BEGIN
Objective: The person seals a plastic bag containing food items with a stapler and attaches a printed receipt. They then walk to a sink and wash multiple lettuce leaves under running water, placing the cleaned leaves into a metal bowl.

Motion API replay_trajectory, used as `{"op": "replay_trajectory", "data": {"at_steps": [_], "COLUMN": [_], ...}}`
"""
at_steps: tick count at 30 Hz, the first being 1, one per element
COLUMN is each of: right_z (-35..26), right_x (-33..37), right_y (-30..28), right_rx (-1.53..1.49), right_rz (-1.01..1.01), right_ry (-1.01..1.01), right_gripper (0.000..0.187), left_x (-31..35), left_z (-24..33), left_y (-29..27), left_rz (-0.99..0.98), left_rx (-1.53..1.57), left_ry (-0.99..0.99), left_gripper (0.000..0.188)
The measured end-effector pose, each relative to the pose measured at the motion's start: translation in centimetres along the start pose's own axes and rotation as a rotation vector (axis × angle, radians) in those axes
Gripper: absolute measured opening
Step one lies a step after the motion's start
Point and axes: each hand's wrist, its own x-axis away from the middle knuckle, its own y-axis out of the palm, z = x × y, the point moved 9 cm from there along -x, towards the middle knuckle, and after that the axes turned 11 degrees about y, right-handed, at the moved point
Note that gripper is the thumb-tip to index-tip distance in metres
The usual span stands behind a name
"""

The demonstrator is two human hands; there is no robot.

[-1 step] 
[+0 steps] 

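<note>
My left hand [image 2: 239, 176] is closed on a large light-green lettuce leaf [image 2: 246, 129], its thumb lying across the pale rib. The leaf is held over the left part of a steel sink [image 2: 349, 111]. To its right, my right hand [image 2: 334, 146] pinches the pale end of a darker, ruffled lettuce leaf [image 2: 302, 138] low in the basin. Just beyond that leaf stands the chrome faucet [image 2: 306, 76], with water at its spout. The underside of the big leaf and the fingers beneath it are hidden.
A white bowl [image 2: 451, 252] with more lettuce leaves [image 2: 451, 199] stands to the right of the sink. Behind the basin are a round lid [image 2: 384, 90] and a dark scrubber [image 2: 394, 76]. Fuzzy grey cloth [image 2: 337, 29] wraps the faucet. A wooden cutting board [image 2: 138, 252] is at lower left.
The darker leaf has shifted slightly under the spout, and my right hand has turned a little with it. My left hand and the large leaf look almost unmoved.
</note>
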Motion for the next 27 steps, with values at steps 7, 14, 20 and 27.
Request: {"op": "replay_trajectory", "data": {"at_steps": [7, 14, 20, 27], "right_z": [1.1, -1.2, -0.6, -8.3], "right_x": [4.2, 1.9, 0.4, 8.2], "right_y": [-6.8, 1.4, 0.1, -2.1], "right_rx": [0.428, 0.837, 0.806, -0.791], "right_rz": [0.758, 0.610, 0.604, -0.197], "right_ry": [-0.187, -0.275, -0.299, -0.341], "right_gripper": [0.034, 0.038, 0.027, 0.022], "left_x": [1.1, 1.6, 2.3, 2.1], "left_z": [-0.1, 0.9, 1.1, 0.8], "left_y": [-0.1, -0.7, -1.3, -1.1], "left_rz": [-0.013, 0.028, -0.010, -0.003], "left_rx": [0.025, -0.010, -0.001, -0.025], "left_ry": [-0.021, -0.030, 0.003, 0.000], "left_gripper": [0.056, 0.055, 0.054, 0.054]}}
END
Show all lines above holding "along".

The measured end-effector pose, each relative to the pose measured at the motion's start: translation in centimetres along the start pose's own axes and rotation as a rotation vector (axis × angle, radians) in those axes
Point and axes: each hand's wrist, its own x-axis away from the middle knuckle, its own y-axis out of the palm, z = x × y, the point moved 9 cm from there along -x, towards the middle knuckle, and after that the axes turned 11 degrees about y, right-handed, at the moved point

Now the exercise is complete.